**Exercise details:**
In the listing below, find the line containing "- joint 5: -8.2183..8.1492" and the line containing "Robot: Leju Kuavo". Repeat exactly those two lines and every line between them.

**Supplied material:**
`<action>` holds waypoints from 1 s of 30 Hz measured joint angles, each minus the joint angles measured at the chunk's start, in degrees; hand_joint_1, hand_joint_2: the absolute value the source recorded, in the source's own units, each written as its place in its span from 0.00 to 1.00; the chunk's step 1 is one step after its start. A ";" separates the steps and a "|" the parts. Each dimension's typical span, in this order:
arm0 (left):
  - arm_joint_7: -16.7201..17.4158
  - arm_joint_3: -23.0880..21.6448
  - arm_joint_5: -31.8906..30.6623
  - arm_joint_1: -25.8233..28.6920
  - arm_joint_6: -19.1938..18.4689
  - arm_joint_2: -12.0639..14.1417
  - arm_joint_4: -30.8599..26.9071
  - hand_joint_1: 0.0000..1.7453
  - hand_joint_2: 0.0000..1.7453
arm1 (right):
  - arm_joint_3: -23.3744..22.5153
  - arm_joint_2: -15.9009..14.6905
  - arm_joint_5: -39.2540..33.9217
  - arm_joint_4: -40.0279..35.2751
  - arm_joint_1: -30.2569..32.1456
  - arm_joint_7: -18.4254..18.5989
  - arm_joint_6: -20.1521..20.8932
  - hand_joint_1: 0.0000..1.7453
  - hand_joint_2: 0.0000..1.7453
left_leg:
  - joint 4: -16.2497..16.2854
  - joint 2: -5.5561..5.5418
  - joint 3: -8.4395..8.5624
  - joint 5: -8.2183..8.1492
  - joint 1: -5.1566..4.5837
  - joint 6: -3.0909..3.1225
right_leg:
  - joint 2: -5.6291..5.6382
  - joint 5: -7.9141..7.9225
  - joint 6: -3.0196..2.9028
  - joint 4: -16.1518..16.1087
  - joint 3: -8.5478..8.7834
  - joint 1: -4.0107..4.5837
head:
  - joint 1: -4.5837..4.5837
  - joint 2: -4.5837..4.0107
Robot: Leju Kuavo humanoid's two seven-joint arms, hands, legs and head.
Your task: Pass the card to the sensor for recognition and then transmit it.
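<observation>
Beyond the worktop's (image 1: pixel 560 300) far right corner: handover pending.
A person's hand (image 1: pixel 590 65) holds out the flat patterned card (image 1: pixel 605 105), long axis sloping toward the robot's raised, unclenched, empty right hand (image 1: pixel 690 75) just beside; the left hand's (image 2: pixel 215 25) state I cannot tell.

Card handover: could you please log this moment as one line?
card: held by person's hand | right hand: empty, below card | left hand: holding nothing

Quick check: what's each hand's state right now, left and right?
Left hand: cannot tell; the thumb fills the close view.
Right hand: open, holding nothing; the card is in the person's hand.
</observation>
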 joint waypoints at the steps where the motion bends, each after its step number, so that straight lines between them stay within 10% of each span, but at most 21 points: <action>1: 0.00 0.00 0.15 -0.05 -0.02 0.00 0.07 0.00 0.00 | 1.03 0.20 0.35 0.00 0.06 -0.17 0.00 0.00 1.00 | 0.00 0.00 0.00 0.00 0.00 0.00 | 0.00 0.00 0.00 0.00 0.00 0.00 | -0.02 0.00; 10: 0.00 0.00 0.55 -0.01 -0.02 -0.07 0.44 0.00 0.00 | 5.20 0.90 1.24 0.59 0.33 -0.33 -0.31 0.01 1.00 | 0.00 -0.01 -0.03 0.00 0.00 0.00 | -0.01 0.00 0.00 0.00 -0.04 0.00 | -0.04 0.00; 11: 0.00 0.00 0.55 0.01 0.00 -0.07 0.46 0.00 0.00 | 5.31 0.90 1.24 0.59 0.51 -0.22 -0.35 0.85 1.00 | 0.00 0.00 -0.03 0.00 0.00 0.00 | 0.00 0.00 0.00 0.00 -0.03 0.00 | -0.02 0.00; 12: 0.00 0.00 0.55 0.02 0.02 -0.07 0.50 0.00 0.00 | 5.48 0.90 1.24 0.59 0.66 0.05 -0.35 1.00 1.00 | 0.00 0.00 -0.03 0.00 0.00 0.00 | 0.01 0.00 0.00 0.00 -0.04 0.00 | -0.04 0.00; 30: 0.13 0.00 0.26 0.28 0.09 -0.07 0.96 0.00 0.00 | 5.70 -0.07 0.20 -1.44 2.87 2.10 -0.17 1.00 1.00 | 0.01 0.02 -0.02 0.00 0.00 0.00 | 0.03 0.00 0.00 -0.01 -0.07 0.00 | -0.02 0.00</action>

**Written answer:**
  - joint 5: -8.2183..8.1492
  - joint 1: -5.1566..4.5837
  - joint 6: -3.0909..3.1225
right_leg:
  - joint 2: -5.6291..5.6382
  - joint 5: -7.9141..7.9225
  - joint 6: -3.0196..2.9028
  - joint 4: -16.1518..16.1087
  - joint 3: -8.5478..8.7834
  - joint 1: -4.0107..4.5837
head:
  - joint 1: -4.5837..4.5837
  - joint 2: -4.5837..4.0107
Robot: Leju Kuavo humanoid's two seven-joint arms, hands, legs and head.

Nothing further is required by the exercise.